His style couldn't be more recognizable: his portraits are populated by black men and women depicted on colorful flowery backgrounds. Sometimes, they emulate classic portraits of men in armor riding majestic horses or depict dressed majas whose gaze is permeated with a absolutely noble bearing. Most likely you recall Wiley's work because he was the artist that the Obamas chose to immortalize the portraits that would hang on the walls of the White House, until the end of the mandate. That was the moment when absolutely everyone came to know the Kehinde universe... And most importantly, it was the moment when his speech made it to the forefront of modern art.

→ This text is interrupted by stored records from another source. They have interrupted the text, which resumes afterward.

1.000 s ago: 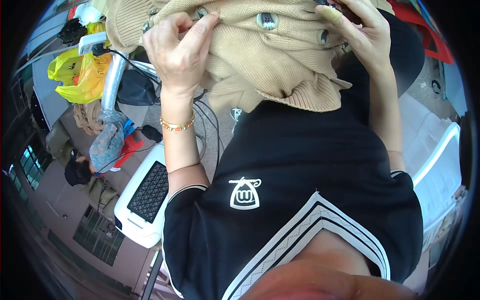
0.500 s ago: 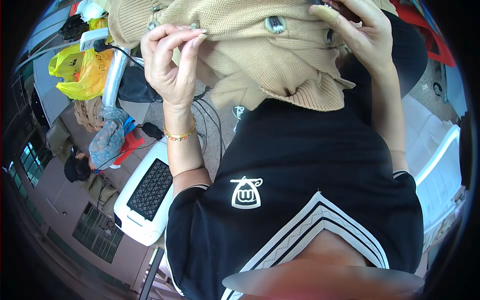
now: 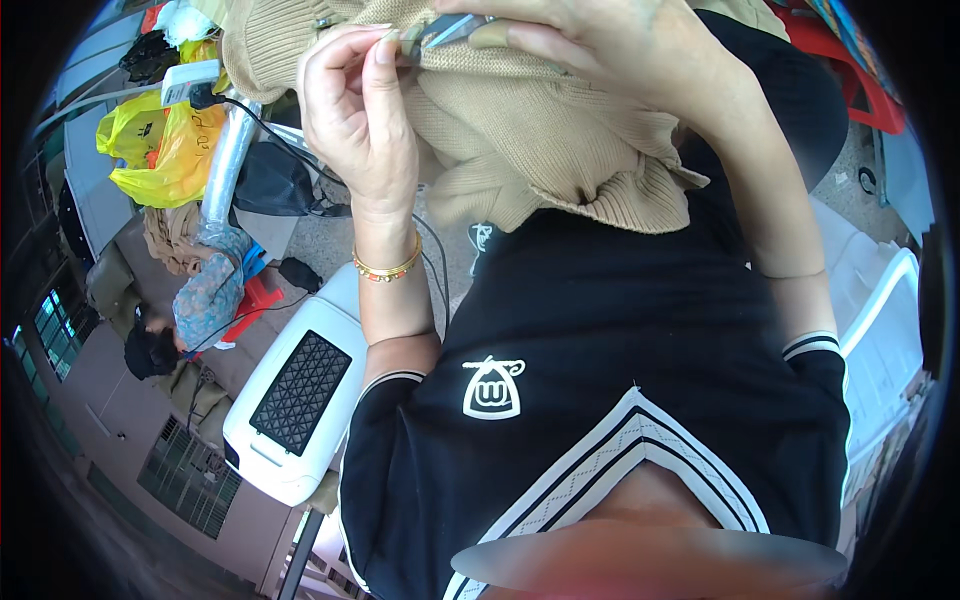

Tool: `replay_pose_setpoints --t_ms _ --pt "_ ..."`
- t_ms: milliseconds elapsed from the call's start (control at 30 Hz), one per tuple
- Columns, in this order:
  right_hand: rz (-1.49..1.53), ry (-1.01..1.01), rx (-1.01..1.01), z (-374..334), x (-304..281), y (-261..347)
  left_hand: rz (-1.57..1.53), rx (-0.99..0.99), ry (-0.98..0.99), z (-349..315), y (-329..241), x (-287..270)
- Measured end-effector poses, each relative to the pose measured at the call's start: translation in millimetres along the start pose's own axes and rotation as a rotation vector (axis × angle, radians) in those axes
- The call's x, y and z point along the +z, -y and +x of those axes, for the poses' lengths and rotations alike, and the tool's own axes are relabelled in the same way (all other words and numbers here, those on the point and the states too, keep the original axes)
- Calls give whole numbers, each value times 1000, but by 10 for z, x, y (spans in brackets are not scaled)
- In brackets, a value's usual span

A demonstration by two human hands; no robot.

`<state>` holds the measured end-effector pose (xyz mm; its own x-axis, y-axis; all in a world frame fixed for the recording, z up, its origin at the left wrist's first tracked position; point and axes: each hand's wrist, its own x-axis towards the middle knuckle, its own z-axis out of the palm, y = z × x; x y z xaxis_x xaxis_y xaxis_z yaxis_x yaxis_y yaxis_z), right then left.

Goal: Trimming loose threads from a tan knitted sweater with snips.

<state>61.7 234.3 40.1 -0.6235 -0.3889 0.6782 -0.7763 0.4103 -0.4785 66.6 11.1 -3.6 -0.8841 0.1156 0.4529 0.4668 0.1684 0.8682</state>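
A tan knitted cardigan (image 3: 540,135) with ribbed edges lies bunched across my lap. My left hand (image 3: 358,110) pinches a small greenish-brown button (image 3: 411,40) at the cardigan's upper part, between thumb and fingertips. From the right, my right hand (image 3: 610,45) reaches over the knit, holding what look like small thread snips (image 3: 458,30). Their blades point left and come right up beside the button. Whether they touch a thread is too small to see. My right fingers cover the cardigan's other buttons.
Left of me stand a white appliance with a black grille (image 3: 300,380), a yellow plastic bag (image 3: 170,145) and a white power socket with a black cable (image 3: 190,82). A person in a patterned blue top (image 3: 210,300) sits farther off. At the right are a white plastic chair (image 3: 880,310) and a red stool (image 3: 860,85).
My right hand has swung left across the cardigan, bringing the snips to the button at my left fingertips. My left hand has shifted slightly right, still pinching.
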Motion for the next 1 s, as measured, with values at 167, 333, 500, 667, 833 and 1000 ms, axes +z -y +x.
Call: replay_pose_setpoints --t_ms 167,333,500,667,833,1000 --pt "-243 24 14 -38 77 -76 -34 -44 -20 21 52 67" --pt "-255 138 84 43 18 -12 24 -60 26 35 126 25" --pt "-291 124 32 53 65 -104 -28 -95 38 49 213 16" --pt "-203 184 -7 92 64 -167 -109 -140 11 32 372 -37" --pt "-232 191 -86 88 82 -207 -102 -133 29 20 424 -54" --pt "-193 199 -78 61 114 -284 -137 -146 49 36 452 -50"
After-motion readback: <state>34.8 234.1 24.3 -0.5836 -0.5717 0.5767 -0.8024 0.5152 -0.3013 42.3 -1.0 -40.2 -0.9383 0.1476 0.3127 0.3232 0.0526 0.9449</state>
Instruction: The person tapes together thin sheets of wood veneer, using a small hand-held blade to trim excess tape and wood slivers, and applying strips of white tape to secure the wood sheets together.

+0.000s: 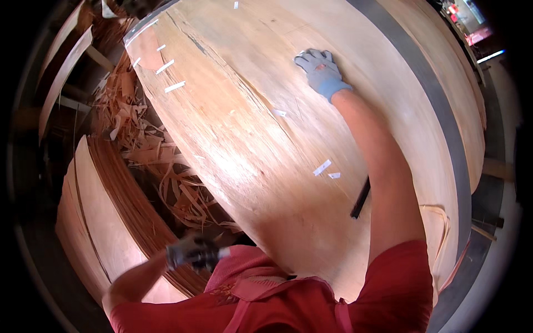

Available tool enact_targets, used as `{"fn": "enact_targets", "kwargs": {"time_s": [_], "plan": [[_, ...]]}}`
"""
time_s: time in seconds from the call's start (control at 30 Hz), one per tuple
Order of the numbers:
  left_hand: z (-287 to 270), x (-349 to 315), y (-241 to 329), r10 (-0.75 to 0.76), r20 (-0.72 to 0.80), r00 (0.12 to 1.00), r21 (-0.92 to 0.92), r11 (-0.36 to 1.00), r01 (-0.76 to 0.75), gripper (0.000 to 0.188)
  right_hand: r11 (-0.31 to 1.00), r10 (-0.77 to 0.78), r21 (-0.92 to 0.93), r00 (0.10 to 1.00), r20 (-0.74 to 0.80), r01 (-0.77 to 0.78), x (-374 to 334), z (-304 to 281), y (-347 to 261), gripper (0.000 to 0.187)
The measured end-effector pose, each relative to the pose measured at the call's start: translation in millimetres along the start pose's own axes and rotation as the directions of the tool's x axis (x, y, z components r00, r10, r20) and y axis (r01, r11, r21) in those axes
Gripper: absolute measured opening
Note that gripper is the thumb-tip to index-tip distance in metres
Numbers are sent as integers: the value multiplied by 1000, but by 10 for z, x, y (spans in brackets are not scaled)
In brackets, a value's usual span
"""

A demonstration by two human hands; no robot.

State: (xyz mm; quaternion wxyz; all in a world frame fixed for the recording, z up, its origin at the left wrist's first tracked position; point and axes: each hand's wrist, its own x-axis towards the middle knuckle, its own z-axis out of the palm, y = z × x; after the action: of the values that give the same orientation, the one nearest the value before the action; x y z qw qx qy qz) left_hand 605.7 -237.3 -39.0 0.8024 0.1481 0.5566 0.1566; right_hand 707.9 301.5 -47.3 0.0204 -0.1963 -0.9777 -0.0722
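Note:
A broad sheet of pale wood veneer (266, 161) lies in front of me, with a long crack and rough, splintered grain on its left part. My right hand (321, 69), in a grey-blue glove, rests on the sheet's far part, fingers spread and bent a little. Down at the left, close to my body, my gloved left hand (194, 252) is blurred by motion. A small white piece (224, 252) shows at its fingertips; whether the hand grips it is unclear. White tape strips (322, 167) are stuck near the crack and at the far left corner.
A black bar (361, 198) lies on the veneer beside my right forearm. Shredded veneer scraps (133, 111) heap up left of the sheet. A stack of veneer (119, 194) stands at the lower left. A dark grey band (433, 94) runs along the right side.

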Motion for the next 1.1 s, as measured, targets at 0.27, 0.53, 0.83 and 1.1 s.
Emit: {"fn": "enact_targets", "kwargs": {"time_s": [0.27, 0.53, 0.83, 1.1], "plan": [[506, -89, -676, -335, -50, 941, 780, 575, 246, 48, 967, 32, 256, 989, -146, 7, -965, -103, -1276, 40], [-177, -18, -1010, 68, -417, 907, 428, 895, 130, 30, 572, 530, 751, 848, -31, -330, -1770, -831, -956, 47], [763, 478, 1190, 969, 163, 184, 912, -77, -402, 43, 597, 781, 322, 625, -23, -735, -3476, -403, -713, 41], [1600, 1495, 1880, 922, 284, 263, 915, -179, -361, 62, -382, 819, 901, 528, 226, 207, -4310, -491, -411, 39]]}}
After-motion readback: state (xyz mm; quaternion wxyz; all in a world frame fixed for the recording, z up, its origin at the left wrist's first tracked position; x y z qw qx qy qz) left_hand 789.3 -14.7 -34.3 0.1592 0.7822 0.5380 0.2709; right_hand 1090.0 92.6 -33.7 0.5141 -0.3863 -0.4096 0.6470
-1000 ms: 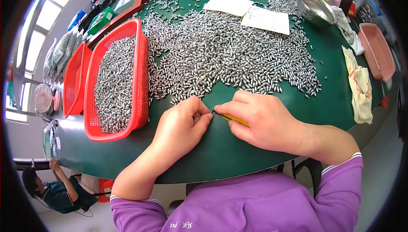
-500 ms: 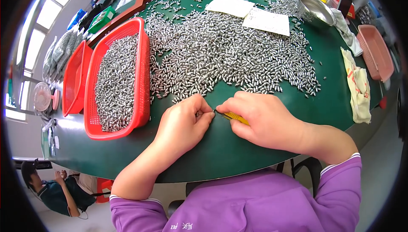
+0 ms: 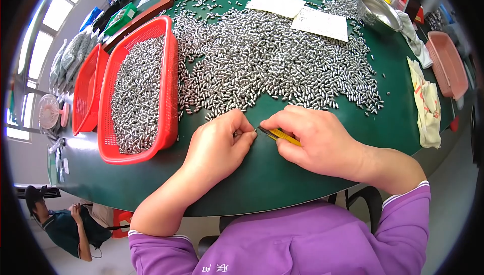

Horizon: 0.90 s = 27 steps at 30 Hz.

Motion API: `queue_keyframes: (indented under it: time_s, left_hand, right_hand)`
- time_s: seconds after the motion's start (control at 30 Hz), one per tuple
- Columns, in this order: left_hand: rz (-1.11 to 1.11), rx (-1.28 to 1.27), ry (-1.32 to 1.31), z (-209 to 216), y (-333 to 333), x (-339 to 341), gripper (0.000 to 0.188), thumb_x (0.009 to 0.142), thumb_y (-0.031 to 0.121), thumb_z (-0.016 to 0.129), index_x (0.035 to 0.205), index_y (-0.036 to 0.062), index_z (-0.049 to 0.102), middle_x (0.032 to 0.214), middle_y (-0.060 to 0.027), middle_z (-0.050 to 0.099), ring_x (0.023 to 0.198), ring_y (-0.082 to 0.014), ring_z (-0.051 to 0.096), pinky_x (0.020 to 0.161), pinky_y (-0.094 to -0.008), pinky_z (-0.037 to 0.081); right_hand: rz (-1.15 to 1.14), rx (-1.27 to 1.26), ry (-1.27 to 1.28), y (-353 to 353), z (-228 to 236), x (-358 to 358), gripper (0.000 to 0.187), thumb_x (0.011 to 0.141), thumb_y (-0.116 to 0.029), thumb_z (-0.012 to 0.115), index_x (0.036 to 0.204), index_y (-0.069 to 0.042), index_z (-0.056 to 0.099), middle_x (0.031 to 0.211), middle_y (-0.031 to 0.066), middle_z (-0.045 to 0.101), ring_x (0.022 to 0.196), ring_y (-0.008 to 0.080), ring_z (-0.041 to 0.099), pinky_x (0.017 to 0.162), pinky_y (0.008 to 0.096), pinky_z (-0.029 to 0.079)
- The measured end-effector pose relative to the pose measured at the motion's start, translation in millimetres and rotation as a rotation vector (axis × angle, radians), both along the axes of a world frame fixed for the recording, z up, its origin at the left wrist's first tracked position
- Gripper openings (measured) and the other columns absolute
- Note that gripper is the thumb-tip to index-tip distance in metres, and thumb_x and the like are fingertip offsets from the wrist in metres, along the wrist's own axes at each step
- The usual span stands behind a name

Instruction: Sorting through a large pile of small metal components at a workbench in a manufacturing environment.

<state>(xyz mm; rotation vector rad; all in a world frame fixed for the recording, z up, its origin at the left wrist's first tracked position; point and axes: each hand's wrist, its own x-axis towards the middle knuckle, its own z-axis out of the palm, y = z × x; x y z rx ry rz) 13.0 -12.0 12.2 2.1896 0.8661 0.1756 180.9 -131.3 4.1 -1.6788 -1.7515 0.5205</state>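
My right hand [image 3: 322, 141] grips a yellow-and-black utility knife [image 3: 286, 137], its dark tip aimed leftward at my other hand. Opposite it, my left hand [image 3: 218, 141] is closed in a pinch. A small silvery bit shows among its fingers, probably one of the metal parts, mostly hidden. A narrow gap lies between the knife tip and the left fingertips. Just beyond both hands spreads a wide heap of small silver bullet-shaped metal parts [image 3: 272, 58] on the green table [image 3: 242, 184]. A red plastic basket [image 3: 172, 93] holding more such parts stands to the left.
A second red basket [image 3: 85, 98] sits further left, near bagged parts [image 3: 70, 63] and a pink fan [image 3: 49, 111]. Two paper sheets [image 3: 320, 22] lie on the heap. At right are a metal bowl [image 3: 378, 10], cloth [image 3: 426, 106] and pink basket [image 3: 446, 68]. Another person [image 3: 70, 224] is at lower left.
My right hand has drawn slightly right with the utility knife, widening the gap to my left fingertips. The left hand keeps its pinch almost in place.
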Motion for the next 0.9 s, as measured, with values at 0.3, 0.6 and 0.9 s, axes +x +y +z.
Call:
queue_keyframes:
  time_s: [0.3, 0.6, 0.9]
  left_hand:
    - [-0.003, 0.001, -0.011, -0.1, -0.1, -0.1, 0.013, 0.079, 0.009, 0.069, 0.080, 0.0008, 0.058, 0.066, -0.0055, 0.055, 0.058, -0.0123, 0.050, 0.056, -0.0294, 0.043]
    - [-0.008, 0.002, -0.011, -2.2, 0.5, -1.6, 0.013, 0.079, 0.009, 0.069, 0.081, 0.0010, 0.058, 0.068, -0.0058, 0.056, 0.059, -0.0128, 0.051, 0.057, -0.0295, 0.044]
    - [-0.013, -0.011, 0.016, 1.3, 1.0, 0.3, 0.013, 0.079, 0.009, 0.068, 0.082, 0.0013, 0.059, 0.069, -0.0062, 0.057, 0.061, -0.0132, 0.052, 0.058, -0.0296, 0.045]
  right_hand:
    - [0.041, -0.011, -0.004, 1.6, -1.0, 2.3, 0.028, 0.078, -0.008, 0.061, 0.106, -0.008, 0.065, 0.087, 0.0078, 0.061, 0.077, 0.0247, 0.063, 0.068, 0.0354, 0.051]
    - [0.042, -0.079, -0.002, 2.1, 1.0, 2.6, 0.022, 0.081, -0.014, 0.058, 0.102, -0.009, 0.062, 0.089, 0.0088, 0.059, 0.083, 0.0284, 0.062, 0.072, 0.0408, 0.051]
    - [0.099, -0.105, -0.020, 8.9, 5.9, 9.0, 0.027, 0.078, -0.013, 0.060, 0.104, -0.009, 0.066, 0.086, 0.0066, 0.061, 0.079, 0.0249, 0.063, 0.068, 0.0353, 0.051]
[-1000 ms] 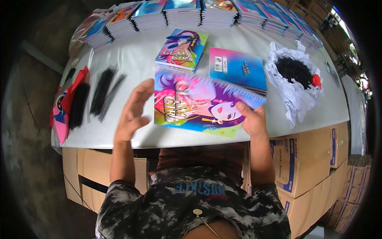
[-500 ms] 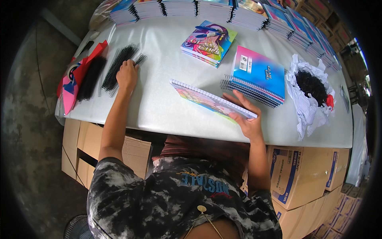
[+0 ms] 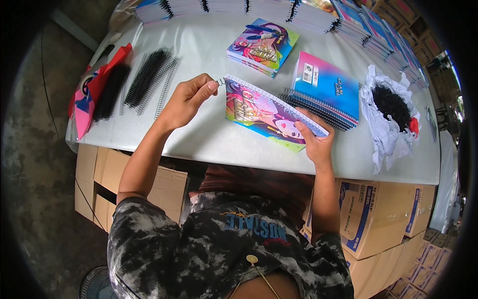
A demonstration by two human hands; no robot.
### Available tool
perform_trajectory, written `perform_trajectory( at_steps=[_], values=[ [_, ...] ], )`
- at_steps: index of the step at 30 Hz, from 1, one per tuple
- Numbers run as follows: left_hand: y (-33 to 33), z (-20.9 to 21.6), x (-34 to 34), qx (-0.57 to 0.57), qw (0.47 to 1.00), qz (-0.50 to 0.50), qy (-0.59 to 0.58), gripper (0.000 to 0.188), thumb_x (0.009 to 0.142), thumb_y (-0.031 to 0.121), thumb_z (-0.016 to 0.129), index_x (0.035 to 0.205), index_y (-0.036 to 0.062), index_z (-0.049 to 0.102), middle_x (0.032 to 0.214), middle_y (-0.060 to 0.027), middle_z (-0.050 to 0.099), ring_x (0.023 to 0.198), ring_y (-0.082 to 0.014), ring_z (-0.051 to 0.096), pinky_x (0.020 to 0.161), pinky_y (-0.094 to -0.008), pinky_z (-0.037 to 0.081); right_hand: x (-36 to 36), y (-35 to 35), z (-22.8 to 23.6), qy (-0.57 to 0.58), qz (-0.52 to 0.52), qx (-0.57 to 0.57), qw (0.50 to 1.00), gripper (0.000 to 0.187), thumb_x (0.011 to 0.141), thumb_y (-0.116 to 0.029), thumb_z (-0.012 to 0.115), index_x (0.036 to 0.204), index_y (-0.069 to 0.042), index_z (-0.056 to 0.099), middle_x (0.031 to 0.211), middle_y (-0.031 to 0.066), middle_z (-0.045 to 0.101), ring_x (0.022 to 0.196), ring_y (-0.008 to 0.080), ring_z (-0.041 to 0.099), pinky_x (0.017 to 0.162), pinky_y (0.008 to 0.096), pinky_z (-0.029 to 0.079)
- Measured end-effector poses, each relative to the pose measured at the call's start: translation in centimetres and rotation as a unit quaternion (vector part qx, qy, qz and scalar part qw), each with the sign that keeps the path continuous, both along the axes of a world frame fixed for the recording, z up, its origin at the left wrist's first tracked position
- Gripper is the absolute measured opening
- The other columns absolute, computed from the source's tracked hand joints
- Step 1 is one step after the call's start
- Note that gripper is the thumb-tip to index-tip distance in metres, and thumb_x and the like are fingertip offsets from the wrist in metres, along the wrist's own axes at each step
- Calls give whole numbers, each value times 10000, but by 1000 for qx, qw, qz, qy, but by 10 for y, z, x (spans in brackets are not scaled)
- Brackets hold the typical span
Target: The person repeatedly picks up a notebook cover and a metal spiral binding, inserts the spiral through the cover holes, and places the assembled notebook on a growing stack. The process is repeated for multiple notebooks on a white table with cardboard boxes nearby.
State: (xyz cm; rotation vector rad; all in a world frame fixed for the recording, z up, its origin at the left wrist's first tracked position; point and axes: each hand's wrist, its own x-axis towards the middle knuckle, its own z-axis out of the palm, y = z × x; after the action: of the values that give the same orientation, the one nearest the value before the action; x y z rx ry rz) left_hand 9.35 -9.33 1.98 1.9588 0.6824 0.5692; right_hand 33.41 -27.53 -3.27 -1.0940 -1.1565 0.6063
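My right hand (image 3: 314,133) grips a notebook (image 3: 259,113) by its right end, tilted above the table, its colourful illustrated cover facing me. A row of punched holes runs along the notebook's upper edge. Pinched in my left hand (image 3: 190,99) is a black spiral binding coil (image 3: 221,82), its tip at the notebook's upper left corner; most of the coil is hidden by the fingers. Whether the tip has entered a hole I cannot tell. Several loose black coils (image 3: 147,77) lie on the table to the left of that hand.
Unbound notebooks with pens on top (image 3: 263,47) sit at the back. Right of centre is a stack of spiral notebooks (image 3: 328,87). Crumpled white wrapping (image 3: 386,144) holds black scraps. Red and pink material (image 3: 84,112) lies far left. Stacked notebooks (image 3: 311,20) line the far edge; cardboard boxes (image 3: 381,209) stand below.
My left hand has come from the coil pile to the notebook's left corner, now with a coil. The notebook has tipped so that more of its cover shows.
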Motion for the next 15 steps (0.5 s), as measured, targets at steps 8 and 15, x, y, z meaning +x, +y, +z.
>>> perform_trajectory(
  at_steps=[8,15],
  values=[
    [8,-1,5,-68,997,26,-36,221,908,227,540,896,9,573,730,18,532,657,-65,436,607,-192,374,2,-1,1,-44,13,23,999,235,818,-6,621,1051,26,621,987,101,656,851,102,592,778,236,472],
    [5,52,8,180,979,-68,67,250,794,140,658,1003,30,579,1012,-22,549,787,-113,484,690,-246,415,-7,-3,7,8,7,17,1000,219,818,-10,620,1032,30,631,905,113,672,797,109,612,726,238,488]
  ],
)
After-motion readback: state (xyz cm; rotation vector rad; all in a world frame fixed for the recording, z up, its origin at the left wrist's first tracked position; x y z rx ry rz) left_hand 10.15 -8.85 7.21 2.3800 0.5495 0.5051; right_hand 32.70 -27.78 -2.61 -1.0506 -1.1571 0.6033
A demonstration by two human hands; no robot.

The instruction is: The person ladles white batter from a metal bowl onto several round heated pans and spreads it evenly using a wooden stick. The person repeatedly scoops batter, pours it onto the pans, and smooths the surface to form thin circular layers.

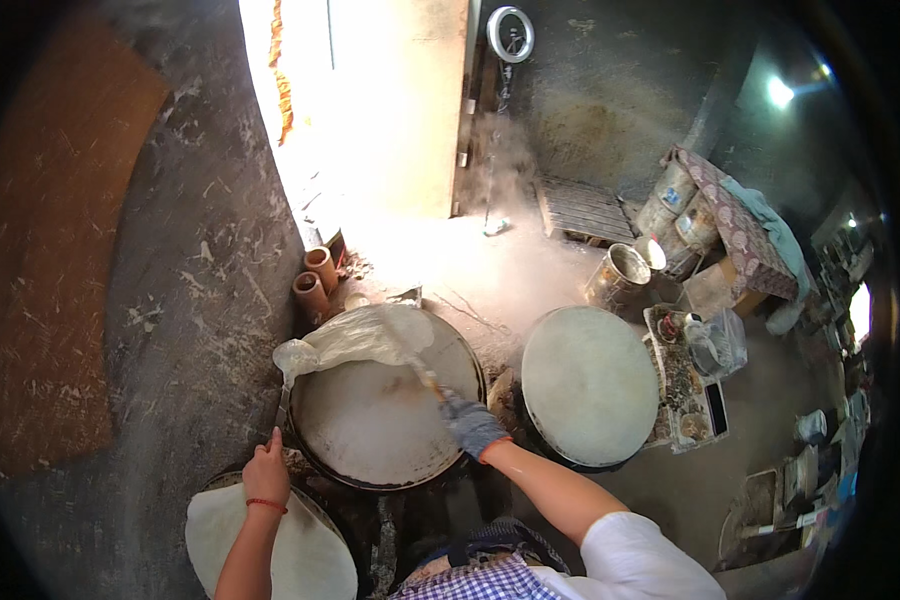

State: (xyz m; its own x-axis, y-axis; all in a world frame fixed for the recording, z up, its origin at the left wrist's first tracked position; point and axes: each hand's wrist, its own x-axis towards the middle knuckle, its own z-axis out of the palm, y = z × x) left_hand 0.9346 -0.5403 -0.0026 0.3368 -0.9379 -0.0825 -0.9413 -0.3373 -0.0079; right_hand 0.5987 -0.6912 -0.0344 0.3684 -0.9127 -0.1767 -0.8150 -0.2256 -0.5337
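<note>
My bare left hand (268, 471), with a red cord bracelet at the wrist, grips the thin handle of a ladle (295, 360). The ladle's bowl, coated in pale batter, is over the left rim of a round griddle (375, 427). My right hand (471, 424) wears a grey glove with an orange cuff and is closed around a wooden-handled spreader (424, 375). The spreader's far end is blurred against the wet batter (360, 334), which covers the griddle's far side. Below my left forearm, a pale flatbread sheet (229, 536) lies on a second griddle, overhanging its left edge.
To the right, another round griddle bears a whole pale sheet (591, 386). Beside it, a cluttered stand (675, 375) holds a phone (716, 409) and containers. Clay pipes (311, 292) stand by the wall. A metal bucket (622, 270) and a wooden pallet (581, 206) are farther off.
</note>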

Because, obviously, behind his well-known portfolio there's a whole speech about the political identity of the black nation. Wiley puts the emphasis on the lack of black representation in pictorial art: there are no portraits among classic pictures that feature people of color. So his task is to amend that historical failure and while at it, demand an urgent change in iconography and black mythology: why black men are usually only represented as icons of that culture of violence and aggressiveness epitomized in the Hip-Hop culture? Why not relativize the likelihood of that portrayal (forced by the white man) by focusing on black men and women in beautiful surroundings that convey much more positive values? What Kehinde Wiley does will never be achieved by an Instagram filter: the thing about selfies is the banalization of the portrait. This is rather about the politicization of art.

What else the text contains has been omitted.